• [PROBLEM STATEMENT]:
Once you reach the line containing "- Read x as" in the entries below, write out that line and each one after it down to the line containing "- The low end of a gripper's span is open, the", exactly and with nothing added.

• [Saved data entries]:
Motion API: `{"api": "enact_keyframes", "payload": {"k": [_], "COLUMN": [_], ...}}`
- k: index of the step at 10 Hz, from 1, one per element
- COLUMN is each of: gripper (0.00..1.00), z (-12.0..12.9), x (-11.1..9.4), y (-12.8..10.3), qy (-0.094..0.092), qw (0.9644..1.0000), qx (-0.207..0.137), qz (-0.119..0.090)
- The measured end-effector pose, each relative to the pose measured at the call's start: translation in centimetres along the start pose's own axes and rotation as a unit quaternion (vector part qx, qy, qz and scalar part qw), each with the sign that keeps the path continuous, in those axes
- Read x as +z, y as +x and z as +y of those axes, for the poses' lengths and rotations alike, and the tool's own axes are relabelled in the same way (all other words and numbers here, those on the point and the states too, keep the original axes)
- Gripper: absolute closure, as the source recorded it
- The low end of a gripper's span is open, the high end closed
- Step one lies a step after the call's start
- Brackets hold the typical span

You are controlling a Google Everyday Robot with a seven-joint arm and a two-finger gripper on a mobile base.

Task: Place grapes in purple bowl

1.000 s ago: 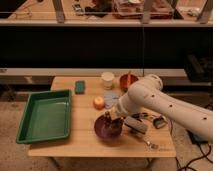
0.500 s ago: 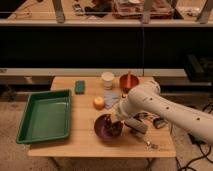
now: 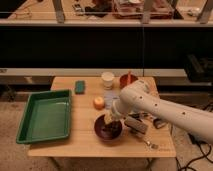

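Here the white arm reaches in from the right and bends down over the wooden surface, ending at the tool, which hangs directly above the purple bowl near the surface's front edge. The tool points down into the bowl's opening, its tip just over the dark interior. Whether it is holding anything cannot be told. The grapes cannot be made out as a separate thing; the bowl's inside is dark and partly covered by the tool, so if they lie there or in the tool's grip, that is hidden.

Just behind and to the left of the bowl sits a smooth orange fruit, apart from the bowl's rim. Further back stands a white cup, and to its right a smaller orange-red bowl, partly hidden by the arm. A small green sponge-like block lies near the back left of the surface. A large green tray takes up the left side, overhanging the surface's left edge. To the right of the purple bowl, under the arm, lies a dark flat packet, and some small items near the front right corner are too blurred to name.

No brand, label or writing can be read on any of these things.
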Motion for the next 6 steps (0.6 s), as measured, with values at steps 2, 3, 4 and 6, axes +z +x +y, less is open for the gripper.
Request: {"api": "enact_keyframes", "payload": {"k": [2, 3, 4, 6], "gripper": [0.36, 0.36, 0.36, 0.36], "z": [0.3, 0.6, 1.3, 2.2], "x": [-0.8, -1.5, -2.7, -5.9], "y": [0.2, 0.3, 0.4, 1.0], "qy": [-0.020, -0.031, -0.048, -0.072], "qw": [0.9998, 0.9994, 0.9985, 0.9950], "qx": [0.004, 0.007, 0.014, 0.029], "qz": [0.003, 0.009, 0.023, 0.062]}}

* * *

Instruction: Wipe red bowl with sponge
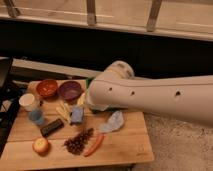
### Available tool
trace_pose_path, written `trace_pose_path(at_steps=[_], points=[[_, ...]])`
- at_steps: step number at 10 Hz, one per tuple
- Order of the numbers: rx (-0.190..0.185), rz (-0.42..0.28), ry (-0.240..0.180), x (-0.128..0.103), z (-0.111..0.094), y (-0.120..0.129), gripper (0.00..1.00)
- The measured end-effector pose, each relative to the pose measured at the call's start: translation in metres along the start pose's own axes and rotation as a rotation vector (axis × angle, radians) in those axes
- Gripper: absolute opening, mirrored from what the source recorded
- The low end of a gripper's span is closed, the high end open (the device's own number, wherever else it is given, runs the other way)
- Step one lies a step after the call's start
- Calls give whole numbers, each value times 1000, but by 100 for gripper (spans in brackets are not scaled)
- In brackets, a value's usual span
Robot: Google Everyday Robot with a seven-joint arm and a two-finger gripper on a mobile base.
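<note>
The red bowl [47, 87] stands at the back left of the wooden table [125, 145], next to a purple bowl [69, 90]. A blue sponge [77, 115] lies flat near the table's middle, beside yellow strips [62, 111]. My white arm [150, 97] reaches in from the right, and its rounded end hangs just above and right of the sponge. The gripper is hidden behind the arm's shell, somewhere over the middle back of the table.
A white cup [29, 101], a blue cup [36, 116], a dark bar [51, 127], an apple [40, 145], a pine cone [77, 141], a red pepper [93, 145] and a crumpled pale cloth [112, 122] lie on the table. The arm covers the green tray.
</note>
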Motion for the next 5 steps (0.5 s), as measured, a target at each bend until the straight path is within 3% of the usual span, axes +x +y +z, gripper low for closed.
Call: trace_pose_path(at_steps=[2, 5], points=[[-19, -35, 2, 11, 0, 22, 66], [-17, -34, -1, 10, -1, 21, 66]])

• [SOLUTION TO THE PROBLEM]:
- Read x as +z, y as +x and z as +y of those axes, for the poses' lengths and rotations alike, and the tool's own axes are relabelled in the same way (all other words and numbers here, those on the point and the states too, keep the original axes)
- Gripper: absolute closure, as the source recorded it
- The low end of a gripper's span is open, the high end closed

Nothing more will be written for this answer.